From the first line of the data down to the line bearing "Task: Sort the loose", output every line exactly and include no pictures.

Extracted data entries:
§

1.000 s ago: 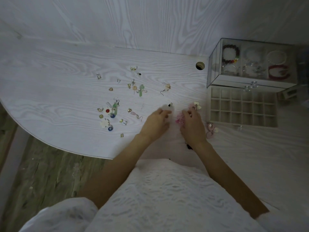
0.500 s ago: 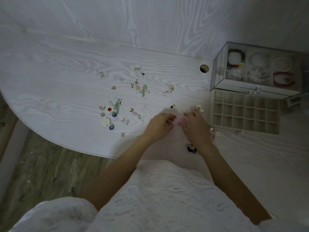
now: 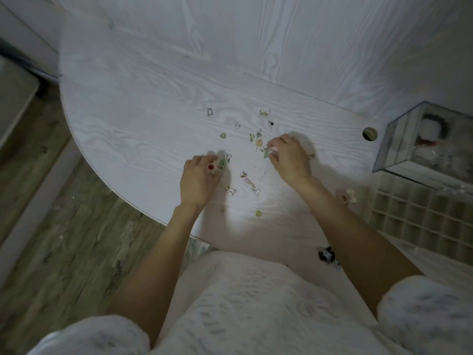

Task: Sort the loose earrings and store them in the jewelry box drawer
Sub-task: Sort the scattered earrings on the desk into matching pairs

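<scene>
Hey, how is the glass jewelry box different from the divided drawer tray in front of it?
The clear glass jewelry box is a closed case with bracelets showing dimly inside; the beige divided drawer tray lies open on top. The box interior shows no fine grid; the tray is split into many small square cells, which look empty. Both sit on the white wood-grain table.

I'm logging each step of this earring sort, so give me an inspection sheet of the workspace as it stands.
Surface: pale wood-grain table with a rounded front edge and a round hole near the back.
Job's things: loose earrings scattered mid-table; glass jewelry box at right; its gridded drawer pulled out, compartments look unfilled.
Clutter: pink bow piece by the drawer; dark item at the near edge.
Hands: left hand at a green earring; right hand at a second green earring; grip unclear in the blur.
Cables: nothing seen.
Surroundings: wood-look floor at left, panelled wall behind.
</scene>
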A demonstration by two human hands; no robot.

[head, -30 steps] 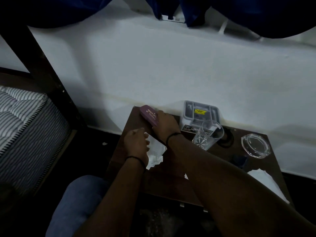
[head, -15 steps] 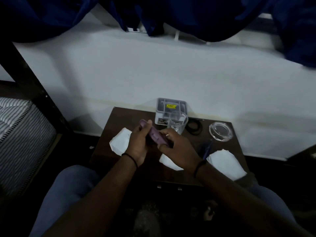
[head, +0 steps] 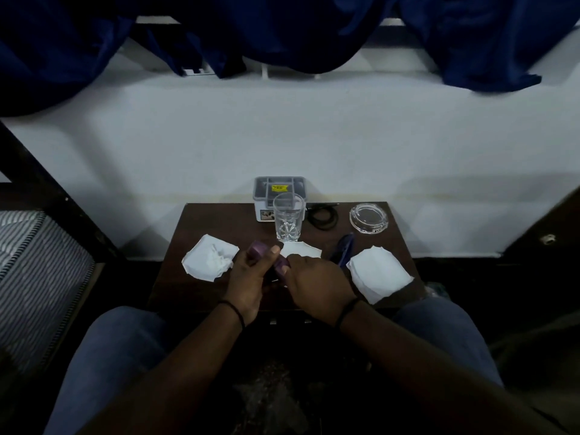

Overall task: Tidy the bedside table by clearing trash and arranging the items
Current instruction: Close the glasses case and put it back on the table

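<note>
While gripping the purple case (head: 258, 250) at centre frame: left hand (head: 248, 277) curling round its upper-left end, thumb lying across the top; right hand (head: 315, 285) pinching its lower-right end, fingers curled. Both grips closing on the case, holding it just above the near-middle of the dark wooden desk (head: 201, 221). Case showing only in two small purple patches between the fingers; remainder hidden.

Lying on the desk, left of the hands: crumpled white tissue (head: 210, 260), near the left edge. Lying directly behind the hands: flat white paper (head: 301, 248), partly covered by the right hand. Lying at right of centre: second white tissue (head: 378, 274), overhanging the near right edge.

Standing upright behind the flat paper: clear drinking glass (head: 288, 219). Sitting behind the glass at the rear edge, against the white wall: grey compartment box (head: 279, 188) bearing a yellow label. Lying right of the glass: black looped cord (head: 321, 216). Sitting at the rear right corner: clear glass ashtray (head: 368, 216). Lying between ashtray and right tissue: blue pen (head: 345, 249), angled.

Showing at left frame edge: striped mattress (head: 34, 277). Hanging across upper frame: dark blue curtain (head: 282, 29).
</note>
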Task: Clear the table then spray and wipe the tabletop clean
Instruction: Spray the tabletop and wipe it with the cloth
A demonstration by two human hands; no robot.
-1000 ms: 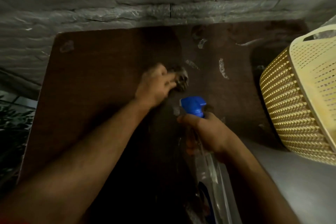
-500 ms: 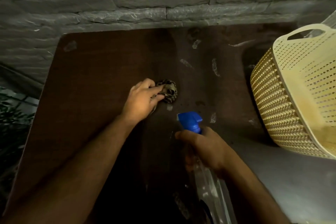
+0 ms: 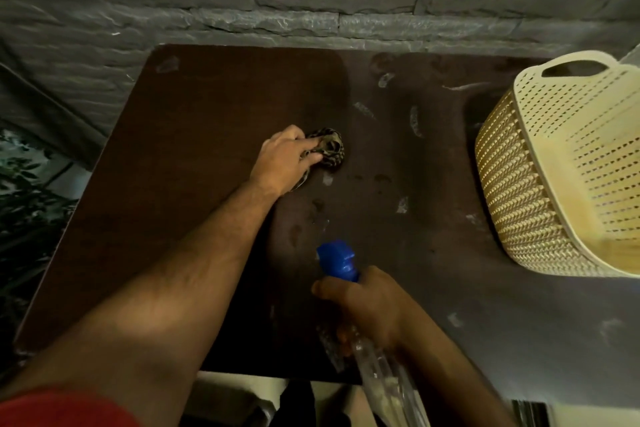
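Observation:
A dark brown tabletop fills the middle of the head view, with wet streaks and droplets on its right half. My left hand grips a bunched, patterned cloth and presses it on the table near the centre. Nearer to me, my right hand holds a clear spray bottle by its neck. The bottle's blue trigger head points away from me over the wet patch.
A cream perforated plastic basket with a handle slot stands on the table's right side. A grey stone wall runs along the far edge. Plants show past the left edge. The near edge lies just below my forearms.
My left hand has drawn the cloth back towards me from the far wet streaks, then shifted it slightly. The spray bottle stays in my right hand, and the view has pulled back.

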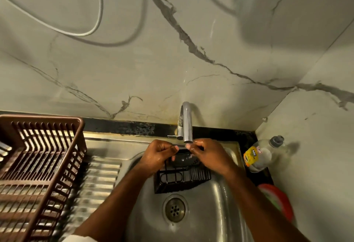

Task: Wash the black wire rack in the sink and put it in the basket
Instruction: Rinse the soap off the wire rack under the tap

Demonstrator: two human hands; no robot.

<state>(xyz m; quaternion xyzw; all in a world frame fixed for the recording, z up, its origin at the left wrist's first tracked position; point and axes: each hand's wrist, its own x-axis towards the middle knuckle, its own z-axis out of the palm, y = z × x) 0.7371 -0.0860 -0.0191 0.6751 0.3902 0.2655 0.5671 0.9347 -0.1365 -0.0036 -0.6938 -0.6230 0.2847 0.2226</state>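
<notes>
The black wire rack (181, 179) is held upright over the steel sink (214, 203), just below the tap spout (187, 125). My left hand (160, 154) grips the rack's upper left edge with curled fingers. My right hand (207, 154) grips its upper right edge, fingers wet. Both hands hide the rack's top rim. The brown plastic basket (38, 165) stands at the left on the ribbed drainboard.
A drain (175, 209) sits in the sink bottom below the rack. A clear dish-soap bottle (262, 152) and a red round object (277, 201) stand on the dark counter at the right. The marble wall rises behind the tap.
</notes>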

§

**Worked solution**
1.000 s ago: 
0.500 s ago: 
now: 

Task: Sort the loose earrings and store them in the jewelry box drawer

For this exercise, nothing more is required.